• EXERCISE AIM: Could you repeat the listing exactly, leaving out the pictures?

• DATA:
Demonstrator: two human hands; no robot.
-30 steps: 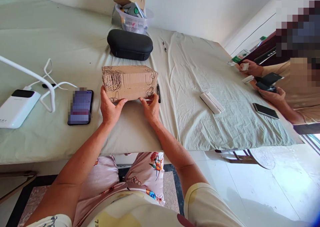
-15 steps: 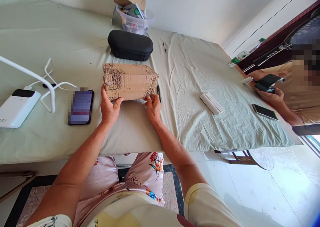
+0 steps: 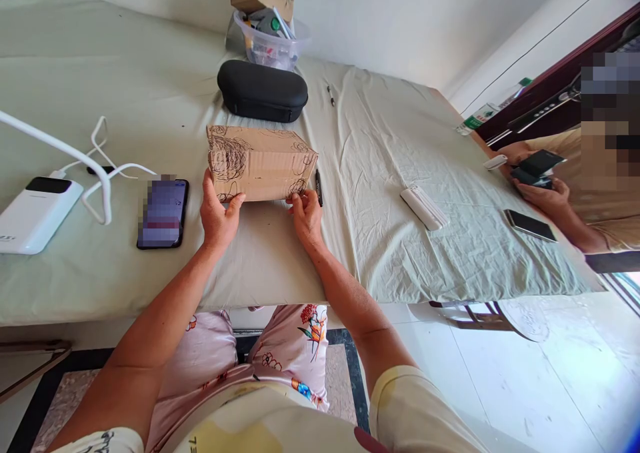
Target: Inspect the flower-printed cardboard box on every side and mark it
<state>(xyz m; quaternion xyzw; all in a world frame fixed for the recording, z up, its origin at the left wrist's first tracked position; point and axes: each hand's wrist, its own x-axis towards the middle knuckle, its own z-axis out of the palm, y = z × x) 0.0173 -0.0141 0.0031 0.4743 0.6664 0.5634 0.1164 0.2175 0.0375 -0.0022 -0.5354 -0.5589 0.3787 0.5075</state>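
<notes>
A brown cardboard box (image 3: 263,163) scribbled with black pen marks sits on the table covered by a pale green cloth (image 3: 380,160). My left hand (image 3: 217,214) grips the box's near left corner, thumb on the front face. At the near right corner my right hand (image 3: 306,214) pinches the lower edge with its fingertips. A black marker (image 3: 318,186) lies on the cloth right beside that hand and the box.
A phone (image 3: 163,213), a white power bank (image 3: 34,214) and white cables (image 3: 100,173) lie to the left. Behind the box are a black case (image 3: 263,93) and a clear tub (image 3: 270,43). At the right, another person's hands (image 3: 543,190) hold a dark device, near a phone (image 3: 530,225) and a white remote (image 3: 424,206).
My right hand's fingers have drawn in from lying along the box's lower edge to a fingertip pinch at its corner. The other person at the right has shifted their hands and device slightly.
</notes>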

• TASK OUTPUT:
Demonstrator: two human hands; no robot.
-30 steps: 
-15 steps: 
+0 steps: 
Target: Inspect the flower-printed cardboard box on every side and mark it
<state>(xyz m; quaternion xyzw; all in a world frame fixed for the recording, z up, its origin at the left wrist's first tracked position; point and axes: each hand's wrist, its own x-axis towards the middle knuckle, its own z-axis out of the palm, y = z × x) 0.0173 -0.0141 0.0031 0.4743 0.6664 0.5634 0.1164 0.2175 0.0375 -0.0022 -0.5354 -0.5589 0.3787 0.5075</state>
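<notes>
A brown cardboard box (image 3: 263,163) scribbled with black pen marks sits on the table covered by a pale green cloth (image 3: 380,160). My left hand (image 3: 217,214) grips the box's near left corner, thumb on the front face. At the near right corner my right hand (image 3: 306,214) pinches the lower edge with its fingertips. A black marker (image 3: 318,186) lies on the cloth right beside that hand and the box.
A phone (image 3: 163,213), a white power bank (image 3: 34,214) and white cables (image 3: 100,173) lie to the left. Behind the box are a black case (image 3: 263,93) and a clear tub (image 3: 270,43). At the right, another person's hands (image 3: 543,190) hold a dark device, near a phone (image 3: 530,225) and a white remote (image 3: 424,206).
My right hand's fingers have drawn in from lying along the box's lower edge to a fingertip pinch at its corner. The other person at the right has shifted their hands and device slightly.
</notes>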

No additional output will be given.